Some hearts are like a waveless pool, satisfied to hold the image of a wondrous star—but hers was full of motion, life and light and storm.

She longed for freedom. Every limitation was a prison's wall. Rules were shackles, and forms were made for serfs and slaves.

She gave her utmost thought. She praised all generous deeds; applauded the struggling and even those who failed.

She pitied the poor, the forsaken, the friendless. No one could fall below her pity, no one could wander beyond the circumference of her sympathy. To her there were no outcasts—they were victims. She knew that the inhabitants of palaces and penitentiaries might change places without adding to the injustice of the world. She knew that circumstances and conditions determine character—that the lowest and the worst of our race were children once, as pure as light, whose cheeks dimpled with smiles beneath the heaven of a mother's eyes. She thought of the road they had traveled, of the thorns that had pierced their feet, of the deserts they had crossed, and so, instead of words of scorn she gave the eager hand of help.

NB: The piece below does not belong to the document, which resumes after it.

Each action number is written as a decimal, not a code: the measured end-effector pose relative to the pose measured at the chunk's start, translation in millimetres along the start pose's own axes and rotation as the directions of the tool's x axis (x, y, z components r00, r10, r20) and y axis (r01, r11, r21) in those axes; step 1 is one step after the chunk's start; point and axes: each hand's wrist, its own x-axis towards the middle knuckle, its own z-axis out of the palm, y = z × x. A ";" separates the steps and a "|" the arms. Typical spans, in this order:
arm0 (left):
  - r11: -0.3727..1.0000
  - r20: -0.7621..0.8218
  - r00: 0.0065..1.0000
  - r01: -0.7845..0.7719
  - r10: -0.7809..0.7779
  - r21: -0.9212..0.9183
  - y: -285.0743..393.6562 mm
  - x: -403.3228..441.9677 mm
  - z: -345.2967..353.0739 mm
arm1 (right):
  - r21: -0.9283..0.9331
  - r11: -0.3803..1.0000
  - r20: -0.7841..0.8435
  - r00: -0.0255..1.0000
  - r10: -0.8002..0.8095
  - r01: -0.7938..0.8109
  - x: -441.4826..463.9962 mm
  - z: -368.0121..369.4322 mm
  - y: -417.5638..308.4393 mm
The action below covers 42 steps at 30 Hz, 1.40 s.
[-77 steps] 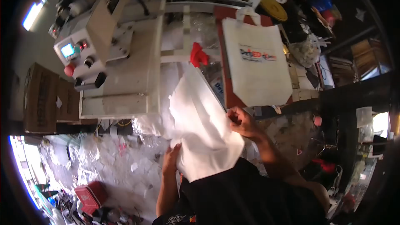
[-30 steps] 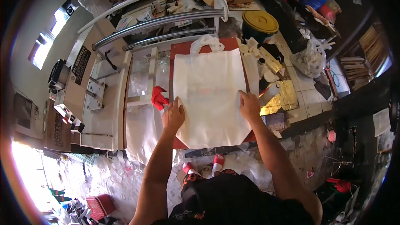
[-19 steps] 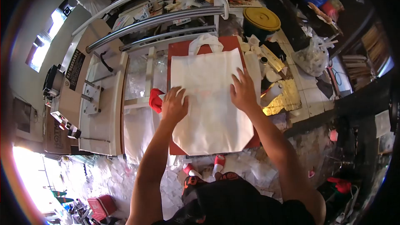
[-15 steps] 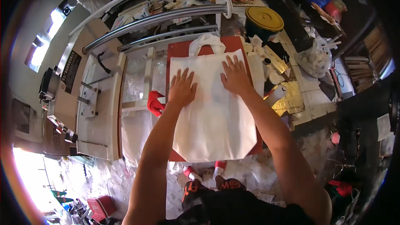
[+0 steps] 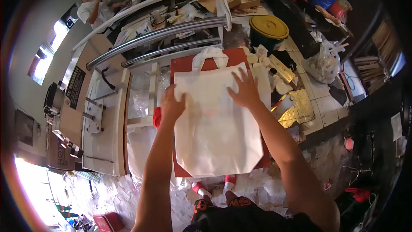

No one appealed to her in vain. She listened to the story of the poor, and all she had she gave. A god could do no more.

The destitute and suffering turned naturally to her. The maimed and hurt sought for her open door, and the helpless put their hands in hers.

She shielded the weak—she attacked the strong.

Her heart was open as the gates of day. She shed kindness as the sun sheds light. If all her deeds were flowers, the air would be faint with perfume. If all her charities could change to melodies, a symphony would fill the sky.

Mary Fiske had within her brain the divine fire called genius, and in her heart the "touch of nature that makes the whole world kin."

She wrote as a stream runs, that winds and babbles through the shadowy fields, that falls in foam of flight and haste and laughing joins the sea.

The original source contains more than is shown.